After I got my card I thanks Tall Guy for taking me out and showing me around his neighborhood and we chatted some more. He refused to let me go all the way home tho because he said I was too trashed and plus it was really late....so we went back to his place.

No.....before your mind starts racing...and you ask for juicy details...I did not have sex with him, however we did sleep together (as in actually sleep...HAHA). I will also tell you that he is an amazing kisser.....needless to say I enjoyed my first night sharing a bed w/ another guy. HAHA! I doubt it is gonna go any further than us being just good buddies...and I am ok with that. I am just happy that I am finally getting out there, meeting people and ultimately getting more comfortable with myself. Definitely making progress I think!

Hope everyone has a great week....I have to go study for my exams....and make some b-day arrangements for Friday.

(My god I can't believe that I will be 23 in less than a week...eeeeckk!)

Thursday, October 25, 2007

I'm So Ashamed Right Now

Sigh.......


So I caved in last night and I downloaded the ho's new CD out of total curiosity........

It's really good, and I hate myself for saying so.

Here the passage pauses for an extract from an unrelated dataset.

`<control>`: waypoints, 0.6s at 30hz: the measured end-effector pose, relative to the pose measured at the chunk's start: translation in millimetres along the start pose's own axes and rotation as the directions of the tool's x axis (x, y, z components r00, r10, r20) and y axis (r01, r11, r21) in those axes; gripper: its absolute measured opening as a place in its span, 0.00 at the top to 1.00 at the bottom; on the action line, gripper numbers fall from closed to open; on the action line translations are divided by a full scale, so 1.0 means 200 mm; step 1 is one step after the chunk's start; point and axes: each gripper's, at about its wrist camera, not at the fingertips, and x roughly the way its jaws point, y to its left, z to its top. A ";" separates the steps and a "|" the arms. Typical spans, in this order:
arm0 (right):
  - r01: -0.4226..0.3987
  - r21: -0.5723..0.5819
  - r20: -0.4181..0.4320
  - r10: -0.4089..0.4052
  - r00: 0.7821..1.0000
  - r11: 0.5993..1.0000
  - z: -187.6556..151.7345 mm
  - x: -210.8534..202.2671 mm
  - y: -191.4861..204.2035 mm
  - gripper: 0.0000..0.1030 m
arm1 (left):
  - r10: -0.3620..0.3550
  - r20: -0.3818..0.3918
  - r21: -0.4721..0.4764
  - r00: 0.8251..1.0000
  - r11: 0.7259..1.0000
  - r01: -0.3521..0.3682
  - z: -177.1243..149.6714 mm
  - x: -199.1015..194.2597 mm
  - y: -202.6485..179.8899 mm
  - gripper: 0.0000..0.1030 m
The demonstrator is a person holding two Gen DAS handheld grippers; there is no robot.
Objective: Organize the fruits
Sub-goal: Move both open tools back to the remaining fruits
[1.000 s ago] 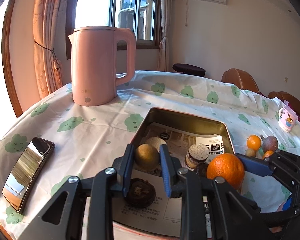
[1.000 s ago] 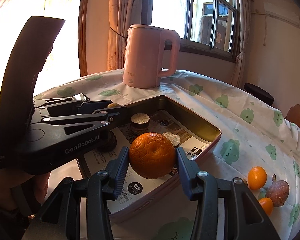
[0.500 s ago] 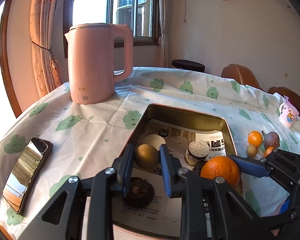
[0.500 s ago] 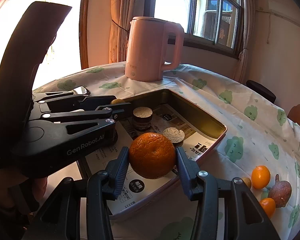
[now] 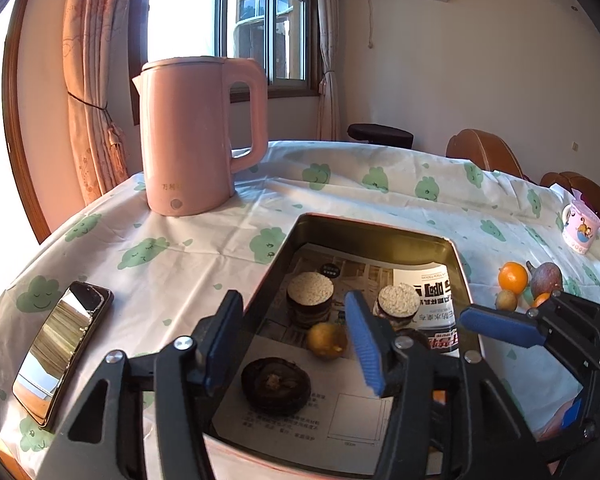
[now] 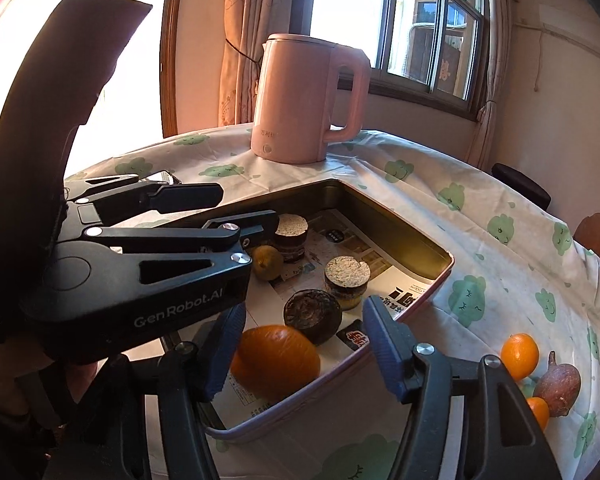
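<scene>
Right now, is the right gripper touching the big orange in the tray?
Apart. The right wrist view shows the right gripper open, both pads clear of the big orange lying in the tray.

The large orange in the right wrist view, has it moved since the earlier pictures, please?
Yes: the large orange dropped from between the jaws onto the paper inside the tin tray.

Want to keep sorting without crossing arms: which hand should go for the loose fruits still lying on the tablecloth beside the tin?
Right, most likely. The right gripper is open over the tin's near corner, with the small orange and brown fruit close on its own side. The left gripper, also open, sits across the tin from them.
</scene>
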 end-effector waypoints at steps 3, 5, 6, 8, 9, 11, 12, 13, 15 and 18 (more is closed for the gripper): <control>0.017 0.020 0.022 -0.018 1.000 1.000 0.00 -0.02 -0.02 0.39 | 0.003 0.042 -0.009 0.999 1.000 -0.002 0.00 -0.04 0.01 0.29; 0.030 0.046 0.056 -0.032 0.998 0.998 -0.01 -0.06 -0.05 0.39 | 0.010 0.068 -0.019 0.998 1.000 -0.009 0.00 -0.06 0.01 0.28; 0.046 0.054 0.070 -0.050 0.996 0.997 -0.02 -0.09 -0.06 0.39 | 0.007 0.075 -0.026 0.997 1.000 -0.005 0.00 -0.07 0.01 0.28; 0.088 0.062 0.089 -0.093 0.992 0.994 -0.05 -0.16 -0.12 0.39 | -0.020 0.078 -0.030 0.997 0.999 0.023 0.00 -0.08 -0.01 0.28; 0.101 0.071 0.096 -0.108 0.989 0.992 -0.07 -0.20 -0.16 0.39 | -0.028 0.084 -0.023 0.996 0.999 0.030 0.00 -0.09 -0.04 0.28; 0.139 0.107 0.102 -0.150 0.983 0.985 -0.11 -0.28 -0.26 0.39 | -0.045 0.098 0.004 0.994 0.999 0.045 0.01 -0.11 -0.11 0.28; 0.165 0.131 0.101 -0.179 0.979 0.978 -0.14 -0.33 -0.32 0.39 | -0.059 0.105 0.020 0.993 0.998 0.057 0.01 -0.12 -0.15 0.28; 0.191 0.154 0.095 -0.207 0.974 0.969 -0.16 -0.37 -0.39 0.39 | -0.069 0.112 0.034 0.991 0.997 0.066 0.01 -0.14 -0.19 0.28; 0.255 0.193 0.072 -0.272 0.959 0.948 -0.21 -0.43 -0.51 0.39 | -0.092 0.119 0.067 0.989 0.994 0.085 0.02 -0.15 -0.28 0.28; 0.326 0.256 0.036 -0.346 0.938 0.910 -0.28 -0.50 -0.67 0.39 | -0.127 0.118 0.108 0.985 0.988 0.115 0.03 -0.16 -0.40 0.28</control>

I don't even like this broad! The only song that I liked from her previously was Toxic but honestly.....this CD is filled with really hot songs. I mean they aren't deep....and the bitch still can't sing....but they are fun and annoyingly catchy. I love 'Freakshow' and 'Break The Ice' and of course the gay club anthem at the moment.....'Gimme More'.

Damn you Miss Spears!!!




(I'm still not buying it tho....fuck that, and that cover artwork is atrocious....someone at Jive should be fired!)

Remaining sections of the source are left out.